**GIVEN MATERIAL**
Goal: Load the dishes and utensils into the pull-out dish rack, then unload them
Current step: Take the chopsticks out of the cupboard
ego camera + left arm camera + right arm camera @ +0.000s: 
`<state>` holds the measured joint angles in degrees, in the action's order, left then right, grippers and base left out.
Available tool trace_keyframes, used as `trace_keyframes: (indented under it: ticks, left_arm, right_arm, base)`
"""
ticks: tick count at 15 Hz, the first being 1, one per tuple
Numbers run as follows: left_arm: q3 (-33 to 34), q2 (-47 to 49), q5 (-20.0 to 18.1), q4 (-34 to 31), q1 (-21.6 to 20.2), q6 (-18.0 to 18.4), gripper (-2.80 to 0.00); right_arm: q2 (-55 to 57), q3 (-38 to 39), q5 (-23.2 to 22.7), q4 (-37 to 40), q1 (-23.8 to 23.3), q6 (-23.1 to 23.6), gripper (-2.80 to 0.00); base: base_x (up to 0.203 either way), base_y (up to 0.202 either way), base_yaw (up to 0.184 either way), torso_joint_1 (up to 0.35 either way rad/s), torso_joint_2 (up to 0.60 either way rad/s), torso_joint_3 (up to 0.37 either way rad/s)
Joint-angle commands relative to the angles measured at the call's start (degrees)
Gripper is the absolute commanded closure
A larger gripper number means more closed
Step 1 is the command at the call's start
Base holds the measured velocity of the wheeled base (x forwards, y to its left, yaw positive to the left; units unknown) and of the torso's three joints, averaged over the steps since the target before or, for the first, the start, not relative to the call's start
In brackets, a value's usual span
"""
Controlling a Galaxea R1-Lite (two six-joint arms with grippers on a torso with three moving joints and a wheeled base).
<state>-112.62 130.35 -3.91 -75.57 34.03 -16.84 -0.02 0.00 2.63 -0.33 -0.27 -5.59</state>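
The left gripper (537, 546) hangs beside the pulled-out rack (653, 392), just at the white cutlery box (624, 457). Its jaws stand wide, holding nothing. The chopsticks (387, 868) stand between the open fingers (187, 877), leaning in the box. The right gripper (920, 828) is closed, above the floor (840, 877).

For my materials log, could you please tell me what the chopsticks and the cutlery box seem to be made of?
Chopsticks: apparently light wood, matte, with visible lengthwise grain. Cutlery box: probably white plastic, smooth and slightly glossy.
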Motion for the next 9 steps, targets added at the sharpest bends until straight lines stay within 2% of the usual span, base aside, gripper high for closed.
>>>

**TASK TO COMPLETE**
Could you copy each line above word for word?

**WRITTEN ANSWER**
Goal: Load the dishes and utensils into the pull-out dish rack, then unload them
Current step: Take the chopsticks out of the cupboard
ego camera + left arm camera + right arm camera @ +0.000s: 
`<state>` holds the measured joint angles in degrees, in the action's order, left then right, grippers and base left out.
Available tool trace_keyframes, used as `trace_keyframes: (indented under it: ticks, left_arm, right_arm, base)`
"""
ticks: tick count at 15 Hz, the first being 1, one per tuple
Numbers run as follows: left_arm: q3 (-33 to 34), q2 (-47 to 49), q5 (-20.0 to 18.1), q4 (-34 to 31), q1 (-21.6 to 20.2), q6 (-18.0 to 18.4), gripper (-2.80 to 0.00); right_arm: q2 (-55 to 57), q3 (-38 to 39), q5 (-23.2 to 22.7), q4 (-37 to 40), q1 (-23.8 to 23.3), q6 (-23.1 to 23.6), gripper (-2.80 to 0.00); base: base_x (up to 0.203 either way), base_y (up to 0.202 either way), base_yaw (up to 0.184 either way), torso_joint_1 (up to 0.35 either way rad/s), torso_joint_2 (up to 0.60 either way rad/s), torso_joint_3 (up to 0.37 either way rad/s)
Joint-angle commands relative to the angles measured at the call's start (degrees)
Gripper is the absolute commanded closure
A larger gripper number means more closed
Step 1 is the command at the call's start
Base holds the measured velocity of the wheeled base (x forwards, y to its left, yaw positive to the left; units unknown) and of the torso's three joints, averaged over the steps since the target before or, for the first, the start, not relative to the call's start
In brackets, a value's usual span
"""
Controlling a Galaxea R1-Lite (two six-joint arms with grippers on a torso with three moving joints and a wheeled base).
<state>-112.62 130.35 -3.91 -75.57 34.03 -16.84 -0.02 0.00 2.63 -0.33 -0.27 -5.59</state>
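The left gripper (537, 546) hangs beside the pulled-out rack (653, 392), just at the white cutlery box (624, 457). Its jaws stand wide, holding nothing. The chopsticks (387, 868) stand between the open fingers (187, 877), leaning in the box. The right gripper (920, 828) is closed, above the floor (840, 877).

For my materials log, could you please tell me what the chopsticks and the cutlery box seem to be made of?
Chopsticks: apparently light wood, matte, with visible lengthwise grain. Cutlery box: probably white plastic, smooth and slightly glossy.
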Motion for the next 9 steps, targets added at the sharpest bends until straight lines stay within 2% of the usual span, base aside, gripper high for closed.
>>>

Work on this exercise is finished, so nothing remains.